**EXERCISE INPUTS**

*** Block opens ***

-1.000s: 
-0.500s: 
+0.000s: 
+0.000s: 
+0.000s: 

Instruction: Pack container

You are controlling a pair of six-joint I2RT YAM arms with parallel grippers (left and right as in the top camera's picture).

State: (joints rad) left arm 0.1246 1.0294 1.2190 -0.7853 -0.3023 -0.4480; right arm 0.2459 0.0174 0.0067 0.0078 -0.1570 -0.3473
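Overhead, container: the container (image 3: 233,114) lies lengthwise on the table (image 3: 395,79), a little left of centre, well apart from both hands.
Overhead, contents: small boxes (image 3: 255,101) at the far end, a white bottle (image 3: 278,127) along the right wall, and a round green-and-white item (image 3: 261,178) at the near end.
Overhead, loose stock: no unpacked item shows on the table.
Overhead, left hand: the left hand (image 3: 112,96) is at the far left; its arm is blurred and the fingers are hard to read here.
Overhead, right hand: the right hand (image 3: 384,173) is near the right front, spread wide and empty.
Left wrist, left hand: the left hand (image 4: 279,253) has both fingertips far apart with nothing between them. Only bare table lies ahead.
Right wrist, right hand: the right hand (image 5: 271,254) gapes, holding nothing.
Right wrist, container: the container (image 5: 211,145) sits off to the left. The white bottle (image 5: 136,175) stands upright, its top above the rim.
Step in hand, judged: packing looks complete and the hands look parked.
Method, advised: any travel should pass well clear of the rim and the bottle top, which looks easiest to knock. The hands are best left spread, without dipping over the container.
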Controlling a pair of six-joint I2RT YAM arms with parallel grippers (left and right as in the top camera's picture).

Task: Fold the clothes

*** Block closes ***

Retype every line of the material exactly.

**YOUR SOLUTION**
-1.000s: 
-0.500s: 
+0.000s: 
+0.000s: 
+0.000s: 

Instruction: Pack container

You are controlling a pair of six-joint I2RT YAM arms with parallel grippers (left and right as in the top camera's picture).

State: (joints rad) left arm 0.1246 1.0294 1.2190 -0.7853 -0.3023 -0.4480; right arm 0.2459 0.0174 0.0067 0.0078 -0.1570 -0.3473
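Overhead, container: the container (image 3: 233,114) lies lengthwise on the table (image 3: 395,79), a little left of centre, well apart from both hands.
Overhead, contents: small boxes (image 3: 255,101) at the far end, a white bottle (image 3: 278,127) along the right wall, and a round green-and-white item (image 3: 261,178) at the near end.
Overhead, loose stock: no unpacked item shows on the table.
Overhead, left hand: the left hand (image 3: 112,96) is at the far left; its arm is blurred and the fingers are hard to read here.
Overhead, right hand: the right hand (image 3: 384,173) is near the right front, spread wide and empty.
Left wrist, left hand: the left hand (image 4: 279,253) has both fingertips far apart with nothing between them. Only bare table lies ahead.
Right wrist, right hand: the right hand (image 5: 271,254) gapes, holding nothing.
Right wrist, container: the container (image 5: 211,145) sits off to the left. The white bottle (image 5: 136,175) stands upright, its top above the rim.
Step in hand, judged: packing looks complete and the hands look parked.
Method, advised: any travel should pass well clear of the rim and the bottle top, which looks easiest to knock. The hands are best left spread, without dipping over the container.
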Controlling a pair of six-joint I2RT YAM arms with parallel grippers (left and right as in the top camera's picture).

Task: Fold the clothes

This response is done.